Facts paint a nuanced picture. The official investigation of the Cambridge Analytica affair led by the United Kingdom’s Information Commissioner’s Office clearly states that the actions of the now defunct UK-based data analysis company had limited actual impact on democratic elections, that the company was “not involved in the EU referendum campaign in the UK” and that most of the methods used weren’t some sort of innovative trick but “well recognised processes using commonly available technology.” In summary, this was more a story of one company breaking the law and overselling its services than successful voter manipulation. Yet, this case takes a pivotal role in the impact assessment of the proposed regulation, being mentioned in the very first page and nine more times in the text.
On the other hand, the current debate overlooks the very real positive impact that many digital campaigns by civil society have on the policy debate and, paradoxically, on defending democracy. As professor Nina Hail shows in her new book Transnational Advocacy in the Digital Era: Think Global, Act Local, online advocacy organisations have been able to mobilise millions of users on thousands of causes, including the fight against populist leaders, through well targeted (and virally amplified) online campaigns. For instance, MoveOn in the U.S. and Skiftet in Sweden managed to exert public pressure on business leaders not to take part in the business advisory council launched by President Trump, ultimately leading to the collapse of the councils.
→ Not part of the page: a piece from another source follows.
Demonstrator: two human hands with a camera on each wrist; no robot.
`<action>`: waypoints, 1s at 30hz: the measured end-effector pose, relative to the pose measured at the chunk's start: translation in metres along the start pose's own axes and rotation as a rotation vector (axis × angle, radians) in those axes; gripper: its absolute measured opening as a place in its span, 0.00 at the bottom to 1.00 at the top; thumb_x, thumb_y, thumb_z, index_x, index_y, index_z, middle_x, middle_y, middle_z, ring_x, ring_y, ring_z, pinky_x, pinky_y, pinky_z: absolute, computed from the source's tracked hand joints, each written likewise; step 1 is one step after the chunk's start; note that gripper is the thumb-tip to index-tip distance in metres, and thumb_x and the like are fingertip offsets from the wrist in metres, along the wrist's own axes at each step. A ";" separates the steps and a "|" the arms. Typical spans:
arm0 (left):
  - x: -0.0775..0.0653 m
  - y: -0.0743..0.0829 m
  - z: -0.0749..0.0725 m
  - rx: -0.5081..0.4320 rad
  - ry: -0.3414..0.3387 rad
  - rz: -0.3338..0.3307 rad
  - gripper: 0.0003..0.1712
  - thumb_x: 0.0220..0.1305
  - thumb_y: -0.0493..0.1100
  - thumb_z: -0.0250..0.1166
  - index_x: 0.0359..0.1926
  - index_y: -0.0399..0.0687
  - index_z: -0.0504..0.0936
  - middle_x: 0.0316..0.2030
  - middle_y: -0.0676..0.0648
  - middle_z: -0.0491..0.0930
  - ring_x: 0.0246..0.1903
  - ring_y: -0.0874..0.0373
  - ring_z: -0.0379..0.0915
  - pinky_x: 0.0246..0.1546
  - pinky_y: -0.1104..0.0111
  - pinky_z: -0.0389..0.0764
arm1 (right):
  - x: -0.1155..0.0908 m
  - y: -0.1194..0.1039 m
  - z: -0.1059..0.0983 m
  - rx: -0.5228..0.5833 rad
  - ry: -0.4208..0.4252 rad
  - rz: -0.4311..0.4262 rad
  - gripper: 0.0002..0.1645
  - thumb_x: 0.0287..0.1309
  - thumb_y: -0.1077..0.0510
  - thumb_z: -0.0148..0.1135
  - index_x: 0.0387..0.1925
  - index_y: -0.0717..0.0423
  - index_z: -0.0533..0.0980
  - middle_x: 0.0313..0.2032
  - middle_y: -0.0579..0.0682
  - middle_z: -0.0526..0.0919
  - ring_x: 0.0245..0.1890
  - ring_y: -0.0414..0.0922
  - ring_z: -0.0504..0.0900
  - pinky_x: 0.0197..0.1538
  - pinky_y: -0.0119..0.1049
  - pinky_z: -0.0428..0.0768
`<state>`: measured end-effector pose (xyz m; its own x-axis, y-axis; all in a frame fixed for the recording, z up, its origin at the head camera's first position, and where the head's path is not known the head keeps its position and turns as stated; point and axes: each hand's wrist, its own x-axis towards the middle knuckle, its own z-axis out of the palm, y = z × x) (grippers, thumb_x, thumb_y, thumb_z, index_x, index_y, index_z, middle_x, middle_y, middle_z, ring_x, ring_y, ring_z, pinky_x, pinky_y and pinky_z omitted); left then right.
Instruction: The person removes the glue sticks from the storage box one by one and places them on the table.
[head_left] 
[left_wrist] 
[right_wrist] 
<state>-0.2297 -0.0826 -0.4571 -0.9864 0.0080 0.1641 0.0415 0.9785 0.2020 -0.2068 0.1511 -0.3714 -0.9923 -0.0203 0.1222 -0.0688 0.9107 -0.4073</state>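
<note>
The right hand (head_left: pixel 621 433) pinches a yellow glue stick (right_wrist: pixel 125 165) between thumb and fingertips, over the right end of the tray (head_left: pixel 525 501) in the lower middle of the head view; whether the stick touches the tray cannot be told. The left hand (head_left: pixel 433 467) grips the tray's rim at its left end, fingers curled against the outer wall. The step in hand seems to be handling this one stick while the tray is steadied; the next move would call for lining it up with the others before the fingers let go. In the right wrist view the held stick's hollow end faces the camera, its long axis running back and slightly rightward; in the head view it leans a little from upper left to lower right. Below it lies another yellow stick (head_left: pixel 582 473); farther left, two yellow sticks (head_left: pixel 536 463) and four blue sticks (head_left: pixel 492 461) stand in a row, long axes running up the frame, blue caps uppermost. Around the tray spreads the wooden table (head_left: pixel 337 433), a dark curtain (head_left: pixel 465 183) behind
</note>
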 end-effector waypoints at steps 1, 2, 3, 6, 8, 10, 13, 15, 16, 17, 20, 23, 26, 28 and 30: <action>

In Hungary, online campaigning platform aHang has taken a leading role in limiting the power of Prime Minister Viktor Orban, for instance forcing the government to back down on its proposal to reform home care for disability.
Beyond these individual stories, digital campaigning is a crucial instrument for civil society. In the most recent Global NGO Technology Report, the vast majority of European NGOs agreed that social media is effective for creating social change (74%) and in inspiring people to take political action (75%). 42% use personalised tools like Google Ads. 43% use Customer Relationship Management tools to manage their relation with supporters and donors. A more recent survey of U.S. non-profits found that 60% of NGOs invest in paid advertising. Making it more difficult to use these tools will affect mostly those organisations, like NGOs, which have been able to overcome resource limitations against larger established players by making smart use of technology and taking advantage of recommendation algorithms to “go viral.”
There is no doubt that political advertising presents a regulatory gap and that transparency and targeting are some of the most important areas of intervention. But effective regulation wisely weighs the costs and the benefits of an intervention, in particular when it comes to fundamental rights such as free speech. Placing political speech in the same regulatory bucket as political advertising will weaken, rather than reinforce, our democracy.
David Osimo is director of research at the Lisbon Council.